Et sincèrement, à chaque fois que Ngôi Sao les voyait ensemble, elle les trouvait juste trop mignons, avec un Stefano attentionné, le modèle du grand frère affectueux et taquin à la fois.
-Ça va, répondit Driss en avalant une bouchée. J'aurais trouvé mieux mais dans le doute...Elle aussi, a pris un peu de poids ces derniers temps et elle s'en plaint à table donc je m'étais dit, pourquoi ne pas lui proposer ?
-Tu as raison. C'était gentil de ta part de lui demander.
-Difficile pour toi de comprendre réellement, j'imagine. Vu comment ça se passe avec ton frère.
-Oui, admit Stefano en souriant un peu gêné. Mais dis-toi que nos centres d'intérêts nous rapprochent beaucoup. Sans ça, c'est difficile de maintenir une relation proche. Enfin, d'après moi.

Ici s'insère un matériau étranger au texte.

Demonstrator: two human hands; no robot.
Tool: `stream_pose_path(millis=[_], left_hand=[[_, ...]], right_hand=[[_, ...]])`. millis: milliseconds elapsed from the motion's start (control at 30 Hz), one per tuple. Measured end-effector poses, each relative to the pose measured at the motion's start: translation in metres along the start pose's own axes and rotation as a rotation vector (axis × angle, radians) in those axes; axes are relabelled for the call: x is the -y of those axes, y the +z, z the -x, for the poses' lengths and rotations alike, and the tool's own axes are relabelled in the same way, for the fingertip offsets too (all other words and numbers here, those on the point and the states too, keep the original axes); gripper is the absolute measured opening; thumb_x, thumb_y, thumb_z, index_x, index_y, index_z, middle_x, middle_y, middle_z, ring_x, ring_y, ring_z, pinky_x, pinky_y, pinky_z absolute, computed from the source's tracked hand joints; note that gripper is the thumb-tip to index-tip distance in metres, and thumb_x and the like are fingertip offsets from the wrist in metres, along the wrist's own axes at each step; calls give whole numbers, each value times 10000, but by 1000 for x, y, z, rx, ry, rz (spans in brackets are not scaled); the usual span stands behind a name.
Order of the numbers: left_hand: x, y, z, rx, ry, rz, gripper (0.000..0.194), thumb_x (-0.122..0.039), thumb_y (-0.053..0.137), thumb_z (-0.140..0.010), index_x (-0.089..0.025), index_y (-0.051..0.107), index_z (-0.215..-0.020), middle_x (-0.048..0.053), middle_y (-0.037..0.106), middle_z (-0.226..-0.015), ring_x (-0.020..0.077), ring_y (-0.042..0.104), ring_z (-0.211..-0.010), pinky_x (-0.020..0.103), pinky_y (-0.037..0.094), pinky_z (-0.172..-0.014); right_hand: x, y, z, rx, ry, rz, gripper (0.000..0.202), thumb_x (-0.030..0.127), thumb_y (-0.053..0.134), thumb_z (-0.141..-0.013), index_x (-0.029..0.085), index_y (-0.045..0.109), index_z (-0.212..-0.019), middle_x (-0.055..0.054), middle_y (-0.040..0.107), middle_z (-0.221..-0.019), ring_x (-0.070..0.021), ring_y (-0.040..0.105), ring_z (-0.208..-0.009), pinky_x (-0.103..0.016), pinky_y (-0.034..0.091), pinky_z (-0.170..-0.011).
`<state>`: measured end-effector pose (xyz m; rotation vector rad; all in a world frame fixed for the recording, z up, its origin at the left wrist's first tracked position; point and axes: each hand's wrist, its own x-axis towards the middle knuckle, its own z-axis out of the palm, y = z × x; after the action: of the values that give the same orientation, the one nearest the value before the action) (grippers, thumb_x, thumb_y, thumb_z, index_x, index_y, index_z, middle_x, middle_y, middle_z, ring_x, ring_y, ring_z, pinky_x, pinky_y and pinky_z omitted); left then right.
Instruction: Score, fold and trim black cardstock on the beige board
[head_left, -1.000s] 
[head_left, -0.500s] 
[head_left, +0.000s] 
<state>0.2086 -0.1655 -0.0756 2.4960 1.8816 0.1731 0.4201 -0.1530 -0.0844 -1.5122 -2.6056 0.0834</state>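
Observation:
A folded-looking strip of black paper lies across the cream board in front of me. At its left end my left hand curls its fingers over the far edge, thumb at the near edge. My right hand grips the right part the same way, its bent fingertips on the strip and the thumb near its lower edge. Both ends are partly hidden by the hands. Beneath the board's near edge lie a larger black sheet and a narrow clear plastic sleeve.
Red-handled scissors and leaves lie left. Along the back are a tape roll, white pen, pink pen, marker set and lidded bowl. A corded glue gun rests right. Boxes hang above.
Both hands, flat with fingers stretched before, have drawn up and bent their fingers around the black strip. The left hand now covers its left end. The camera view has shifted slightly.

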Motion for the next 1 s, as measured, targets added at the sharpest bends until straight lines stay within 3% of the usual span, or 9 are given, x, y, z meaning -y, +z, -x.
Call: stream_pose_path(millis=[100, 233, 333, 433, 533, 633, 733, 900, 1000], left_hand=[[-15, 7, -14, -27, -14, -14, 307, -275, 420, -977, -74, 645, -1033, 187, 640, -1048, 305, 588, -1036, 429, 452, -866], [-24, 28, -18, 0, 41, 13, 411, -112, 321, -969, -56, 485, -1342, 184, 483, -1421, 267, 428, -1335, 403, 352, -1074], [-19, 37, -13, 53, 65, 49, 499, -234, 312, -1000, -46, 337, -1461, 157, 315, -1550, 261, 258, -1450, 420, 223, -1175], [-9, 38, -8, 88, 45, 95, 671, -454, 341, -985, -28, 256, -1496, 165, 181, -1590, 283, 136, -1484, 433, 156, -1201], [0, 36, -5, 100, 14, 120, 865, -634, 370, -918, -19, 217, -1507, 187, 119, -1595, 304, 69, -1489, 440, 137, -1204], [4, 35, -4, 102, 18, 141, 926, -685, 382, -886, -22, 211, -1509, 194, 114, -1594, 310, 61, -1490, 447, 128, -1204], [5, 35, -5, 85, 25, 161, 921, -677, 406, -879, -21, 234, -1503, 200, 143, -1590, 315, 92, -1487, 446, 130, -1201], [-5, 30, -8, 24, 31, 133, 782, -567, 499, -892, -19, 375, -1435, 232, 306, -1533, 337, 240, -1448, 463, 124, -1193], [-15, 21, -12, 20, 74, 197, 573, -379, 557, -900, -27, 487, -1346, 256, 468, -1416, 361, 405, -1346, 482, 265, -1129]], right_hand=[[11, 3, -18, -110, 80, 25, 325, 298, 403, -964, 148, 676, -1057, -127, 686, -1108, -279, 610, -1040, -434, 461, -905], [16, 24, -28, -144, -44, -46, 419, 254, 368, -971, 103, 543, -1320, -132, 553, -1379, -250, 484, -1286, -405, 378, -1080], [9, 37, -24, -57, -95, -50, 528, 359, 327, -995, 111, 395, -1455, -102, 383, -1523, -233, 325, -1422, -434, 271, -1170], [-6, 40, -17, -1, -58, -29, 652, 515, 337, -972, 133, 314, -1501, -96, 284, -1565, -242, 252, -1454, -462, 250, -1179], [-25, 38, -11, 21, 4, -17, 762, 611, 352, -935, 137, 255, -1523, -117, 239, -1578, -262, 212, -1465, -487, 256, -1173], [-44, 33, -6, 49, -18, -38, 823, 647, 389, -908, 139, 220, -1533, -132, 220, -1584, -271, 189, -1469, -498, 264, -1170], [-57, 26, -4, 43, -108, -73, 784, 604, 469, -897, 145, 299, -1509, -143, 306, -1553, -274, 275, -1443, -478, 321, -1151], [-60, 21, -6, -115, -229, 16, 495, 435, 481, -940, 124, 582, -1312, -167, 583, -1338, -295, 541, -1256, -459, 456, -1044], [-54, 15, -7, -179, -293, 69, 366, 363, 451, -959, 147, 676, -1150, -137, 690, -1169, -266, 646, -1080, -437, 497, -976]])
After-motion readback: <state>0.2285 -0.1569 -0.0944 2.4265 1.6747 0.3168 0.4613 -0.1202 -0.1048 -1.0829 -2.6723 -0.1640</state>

-Les filles et les garçons aussi, des fois y a des accrochages, dit Driss en finissant sa portion de frites.
-Pas forcément. Regarde, il y a bien Ngôi Sao qui a des passes-temps dits "de garçon". Elle aime les jeux vidéos par exemple. Et il y a des garçons qui s'intéressent à des trucs dits "de fille", comme le maquillage.
-T'en connais ? demanda Driss, curieux.
-De ce que je sais, Marveen, le copain de Ngôi Sao s'y intéresse mais je ne sais pas jusqu'à quel point.
Driss resta songeur quelques secondes.
-C'est vrai, elle est en couple maintenant. Ça me fait drôle. Tu connais ce Marveen ?
-Déjà vu mais sans plus. Je le connais pas plus que ça. Je le connais surtout parce que c'est Ngôi Sao qui m'en parle.
-Je vois.
Driss termina son repas et ils s'en allèrent, Stefano reprenant ses toiles sous son bras. Ils se dirigèrent vers une librairie puis après que Driss y ait acheté quelques bandes dessinées pour sa lecture personnelle, ils rentrèrent tous les deux en allant prendre le bus à son arrêt.